WHAT TO WORK ON: Below are some lines of data. Return all of them as they are.
•••
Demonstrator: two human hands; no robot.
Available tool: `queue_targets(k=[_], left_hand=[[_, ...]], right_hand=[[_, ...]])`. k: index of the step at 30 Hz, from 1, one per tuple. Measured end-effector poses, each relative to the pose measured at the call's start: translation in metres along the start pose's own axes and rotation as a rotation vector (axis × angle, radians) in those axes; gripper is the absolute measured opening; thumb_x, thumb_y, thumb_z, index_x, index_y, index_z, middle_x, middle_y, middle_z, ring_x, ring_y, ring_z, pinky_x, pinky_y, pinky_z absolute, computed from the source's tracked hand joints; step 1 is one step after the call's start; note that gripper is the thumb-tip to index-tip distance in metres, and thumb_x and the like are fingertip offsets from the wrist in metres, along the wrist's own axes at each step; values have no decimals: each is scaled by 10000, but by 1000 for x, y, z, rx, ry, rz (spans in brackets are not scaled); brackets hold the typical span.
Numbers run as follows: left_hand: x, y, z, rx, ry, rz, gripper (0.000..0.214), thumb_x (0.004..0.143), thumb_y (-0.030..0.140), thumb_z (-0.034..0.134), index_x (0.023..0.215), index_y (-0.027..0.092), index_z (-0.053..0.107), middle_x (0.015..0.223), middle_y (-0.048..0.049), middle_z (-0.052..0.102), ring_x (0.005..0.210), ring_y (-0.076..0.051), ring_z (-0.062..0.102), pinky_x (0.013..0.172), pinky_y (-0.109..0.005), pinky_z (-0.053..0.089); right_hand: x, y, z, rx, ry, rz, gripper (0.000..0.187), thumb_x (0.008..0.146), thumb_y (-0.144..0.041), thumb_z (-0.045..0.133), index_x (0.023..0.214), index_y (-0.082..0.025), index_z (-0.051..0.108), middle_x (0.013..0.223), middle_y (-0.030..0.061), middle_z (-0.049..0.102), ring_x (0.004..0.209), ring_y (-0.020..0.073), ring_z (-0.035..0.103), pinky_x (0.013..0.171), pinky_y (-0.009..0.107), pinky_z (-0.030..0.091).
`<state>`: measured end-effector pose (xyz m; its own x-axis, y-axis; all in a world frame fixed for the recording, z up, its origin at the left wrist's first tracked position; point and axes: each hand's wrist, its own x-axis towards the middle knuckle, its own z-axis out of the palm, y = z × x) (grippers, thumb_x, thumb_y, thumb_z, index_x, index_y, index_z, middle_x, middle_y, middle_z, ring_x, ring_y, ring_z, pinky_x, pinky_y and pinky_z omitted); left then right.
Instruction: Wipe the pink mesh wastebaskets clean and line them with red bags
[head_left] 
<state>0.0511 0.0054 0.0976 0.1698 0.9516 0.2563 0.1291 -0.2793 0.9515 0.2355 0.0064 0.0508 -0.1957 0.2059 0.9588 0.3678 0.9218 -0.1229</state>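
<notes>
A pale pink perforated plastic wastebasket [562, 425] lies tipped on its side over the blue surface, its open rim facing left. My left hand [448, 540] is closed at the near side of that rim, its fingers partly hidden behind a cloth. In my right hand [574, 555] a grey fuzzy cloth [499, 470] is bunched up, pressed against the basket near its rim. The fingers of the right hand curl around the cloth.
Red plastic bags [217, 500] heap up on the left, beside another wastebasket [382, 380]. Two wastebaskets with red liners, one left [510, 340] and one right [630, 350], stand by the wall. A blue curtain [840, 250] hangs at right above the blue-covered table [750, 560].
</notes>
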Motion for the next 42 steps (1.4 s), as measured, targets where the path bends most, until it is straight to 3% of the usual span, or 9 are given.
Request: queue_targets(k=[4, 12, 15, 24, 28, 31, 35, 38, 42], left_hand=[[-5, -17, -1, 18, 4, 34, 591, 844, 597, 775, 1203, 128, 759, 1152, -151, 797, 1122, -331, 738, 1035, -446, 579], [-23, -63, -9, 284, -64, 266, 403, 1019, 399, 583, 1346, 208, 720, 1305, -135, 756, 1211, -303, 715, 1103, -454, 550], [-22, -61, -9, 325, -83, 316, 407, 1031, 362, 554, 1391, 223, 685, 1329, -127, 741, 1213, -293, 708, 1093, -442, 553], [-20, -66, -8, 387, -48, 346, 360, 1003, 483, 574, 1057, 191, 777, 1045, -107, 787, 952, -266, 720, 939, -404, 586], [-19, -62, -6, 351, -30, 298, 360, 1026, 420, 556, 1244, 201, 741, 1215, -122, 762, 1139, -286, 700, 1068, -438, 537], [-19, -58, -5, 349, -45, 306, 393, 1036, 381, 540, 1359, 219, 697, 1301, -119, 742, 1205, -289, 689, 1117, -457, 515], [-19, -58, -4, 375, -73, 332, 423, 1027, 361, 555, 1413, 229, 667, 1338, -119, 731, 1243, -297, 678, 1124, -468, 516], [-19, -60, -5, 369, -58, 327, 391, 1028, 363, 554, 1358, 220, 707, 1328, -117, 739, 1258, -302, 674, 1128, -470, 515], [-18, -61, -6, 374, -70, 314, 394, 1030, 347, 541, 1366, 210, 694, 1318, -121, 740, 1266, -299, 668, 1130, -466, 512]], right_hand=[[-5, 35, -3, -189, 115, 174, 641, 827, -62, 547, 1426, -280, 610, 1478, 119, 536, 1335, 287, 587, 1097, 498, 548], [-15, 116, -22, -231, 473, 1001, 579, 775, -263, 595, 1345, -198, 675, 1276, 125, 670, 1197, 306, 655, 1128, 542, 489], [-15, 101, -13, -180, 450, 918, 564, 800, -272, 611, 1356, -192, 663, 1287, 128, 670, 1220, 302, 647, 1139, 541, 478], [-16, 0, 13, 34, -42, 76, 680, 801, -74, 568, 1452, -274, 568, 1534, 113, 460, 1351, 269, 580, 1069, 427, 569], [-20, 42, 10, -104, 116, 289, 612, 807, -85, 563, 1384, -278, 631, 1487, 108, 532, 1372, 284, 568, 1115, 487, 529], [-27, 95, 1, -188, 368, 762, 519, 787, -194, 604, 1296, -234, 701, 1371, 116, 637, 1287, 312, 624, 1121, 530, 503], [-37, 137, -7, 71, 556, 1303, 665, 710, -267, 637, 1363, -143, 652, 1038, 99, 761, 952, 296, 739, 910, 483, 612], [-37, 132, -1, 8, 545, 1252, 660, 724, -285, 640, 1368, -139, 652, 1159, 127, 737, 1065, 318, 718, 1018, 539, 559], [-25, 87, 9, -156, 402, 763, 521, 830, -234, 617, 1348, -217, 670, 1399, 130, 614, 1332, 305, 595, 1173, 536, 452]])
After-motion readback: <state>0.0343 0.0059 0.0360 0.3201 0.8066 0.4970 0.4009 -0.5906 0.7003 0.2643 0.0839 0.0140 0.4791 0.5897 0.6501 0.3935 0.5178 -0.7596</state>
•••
ANSWER:
Demonstrator: two human hands; no robot.
Available tool: `queue_targets(k=[_], left_hand=[[_, ...]], right_hand=[[_, ...]])`. k: index of the step at 30 Hz, from 1, one per tuple. Measured end-effector poses, each relative to the pose measured at the call's start: translation in metres along the start pose's own axes and rotation as a rotation vector (axis × angle, radians) in those axes; gripper is the absolute measured opening; thumb_x, thumb_y, thumb_z, index_x, index_y, index_z, middle_x, middle_y, middle_z, ring_x, ring_y, ring_z, pinky_x, pinky_y, pinky_z absolute, computed from the source's tracked hand joints; step 1 is one step after the call's start; note that gripper is the thumb-tip to index-tip distance in metres, and thumb_x and the like are fingertip offsets from the wrist in metres, along the wrist's own axes at each step; values have no decimals: each is scaled by 10000, but by 1000 for x, y, z, rx, ry, rz (spans in brackets are not scaled); brackets hold the typical span.
Numbers run as follows: left_hand: x, y, z, rx, ry, rz, gripper (0.000..0.214), thumb_x (0.004..0.143), thumb_y (-0.030..0.140), thumb_z (-0.034..0.134), index_x (0.023..0.215), index_y (-0.027..0.092), index_z (-0.053..0.107), middle_x (0.015..0.223), middle_y (-0.048..0.049), middle_z (-0.052..0.102), ring_x (0.005..0.210), ring_y (-0.076..0.051), ring_z (-0.062..0.102), pinky_x (0.013..0.172), pinky_y (-0.109..0.005), pinky_z (-0.053..0.089); right_hand: x, y, z, rx, ry, rz, gripper (0.000..0.187), thumb_x (0.008..0.146), thumb_y (-0.144..0.041), thumb_z (-0.045..0.133), index_x (0.023..0.214), index_y (-0.082..0.025), index_z (-0.051..0.108), middle_x (0.013..0.223), middle_y (-0.030..0.061), middle_z (-0.049..0.102), ring_x (0.004..0.209), ring_y (-0.020..0.073), ring_z (-0.035..0.103), pinky_x (0.013..0.171), pinky_y (-0.009..0.107), pinky_z (-0.030..0.091).
`<state>`: measured end-effector pose (xyz m; its own x-axis, y-axis; all in a world frame fixed for the recording, z up, its origin at the left wrist's first tracked position; point and axes: each hand's wrist, its own x-axis towards the middle knuckle, its own z-axis out of the palm, y = z × x) (grippers, thumb_x, thumb_y, thumb_z, index_x, index_y, index_z, middle_x, middle_y, middle_z, ring_x, ring_y, ring_z, pinky_x, pinky_y and pinky_z omitted); left then right.
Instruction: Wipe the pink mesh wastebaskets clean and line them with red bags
[head_left] 
<state>0.0511 0.0054 0.0976 0.1698 0.9516 0.2563 0.1291 -0.2793 0.9515 0.2355 0.0064 0.0508 -0.1957 0.2059 0.9588 0.3678 0.9218 -0.1229</state>
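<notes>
A pale pink perforated plastic wastebasket [562, 425] lies tipped on its side over the blue surface, its open rim facing left. My left hand [448, 540] is closed at the near side of that rim, its fingers partly hidden behind a cloth. In my right hand [574, 555] a grey fuzzy cloth [499, 470] is bunched up, pressed against the basket near its rim. The fingers of the right hand curl around the cloth.
Red plastic bags [217, 500] heap up on the left, beside another wastebasket [382, 380]. Two wastebaskets with red liners, one left [510, 340] and one right [630, 350], stand by the wall. A blue curtain [840, 250] hangs at right above the blue-covered table [750, 560].
</notes>
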Motion for the next 42 steps (1.4 s), as measured, targets where the path bends most, until it is straight to 3% of the usual span, or 9 are given.
Request: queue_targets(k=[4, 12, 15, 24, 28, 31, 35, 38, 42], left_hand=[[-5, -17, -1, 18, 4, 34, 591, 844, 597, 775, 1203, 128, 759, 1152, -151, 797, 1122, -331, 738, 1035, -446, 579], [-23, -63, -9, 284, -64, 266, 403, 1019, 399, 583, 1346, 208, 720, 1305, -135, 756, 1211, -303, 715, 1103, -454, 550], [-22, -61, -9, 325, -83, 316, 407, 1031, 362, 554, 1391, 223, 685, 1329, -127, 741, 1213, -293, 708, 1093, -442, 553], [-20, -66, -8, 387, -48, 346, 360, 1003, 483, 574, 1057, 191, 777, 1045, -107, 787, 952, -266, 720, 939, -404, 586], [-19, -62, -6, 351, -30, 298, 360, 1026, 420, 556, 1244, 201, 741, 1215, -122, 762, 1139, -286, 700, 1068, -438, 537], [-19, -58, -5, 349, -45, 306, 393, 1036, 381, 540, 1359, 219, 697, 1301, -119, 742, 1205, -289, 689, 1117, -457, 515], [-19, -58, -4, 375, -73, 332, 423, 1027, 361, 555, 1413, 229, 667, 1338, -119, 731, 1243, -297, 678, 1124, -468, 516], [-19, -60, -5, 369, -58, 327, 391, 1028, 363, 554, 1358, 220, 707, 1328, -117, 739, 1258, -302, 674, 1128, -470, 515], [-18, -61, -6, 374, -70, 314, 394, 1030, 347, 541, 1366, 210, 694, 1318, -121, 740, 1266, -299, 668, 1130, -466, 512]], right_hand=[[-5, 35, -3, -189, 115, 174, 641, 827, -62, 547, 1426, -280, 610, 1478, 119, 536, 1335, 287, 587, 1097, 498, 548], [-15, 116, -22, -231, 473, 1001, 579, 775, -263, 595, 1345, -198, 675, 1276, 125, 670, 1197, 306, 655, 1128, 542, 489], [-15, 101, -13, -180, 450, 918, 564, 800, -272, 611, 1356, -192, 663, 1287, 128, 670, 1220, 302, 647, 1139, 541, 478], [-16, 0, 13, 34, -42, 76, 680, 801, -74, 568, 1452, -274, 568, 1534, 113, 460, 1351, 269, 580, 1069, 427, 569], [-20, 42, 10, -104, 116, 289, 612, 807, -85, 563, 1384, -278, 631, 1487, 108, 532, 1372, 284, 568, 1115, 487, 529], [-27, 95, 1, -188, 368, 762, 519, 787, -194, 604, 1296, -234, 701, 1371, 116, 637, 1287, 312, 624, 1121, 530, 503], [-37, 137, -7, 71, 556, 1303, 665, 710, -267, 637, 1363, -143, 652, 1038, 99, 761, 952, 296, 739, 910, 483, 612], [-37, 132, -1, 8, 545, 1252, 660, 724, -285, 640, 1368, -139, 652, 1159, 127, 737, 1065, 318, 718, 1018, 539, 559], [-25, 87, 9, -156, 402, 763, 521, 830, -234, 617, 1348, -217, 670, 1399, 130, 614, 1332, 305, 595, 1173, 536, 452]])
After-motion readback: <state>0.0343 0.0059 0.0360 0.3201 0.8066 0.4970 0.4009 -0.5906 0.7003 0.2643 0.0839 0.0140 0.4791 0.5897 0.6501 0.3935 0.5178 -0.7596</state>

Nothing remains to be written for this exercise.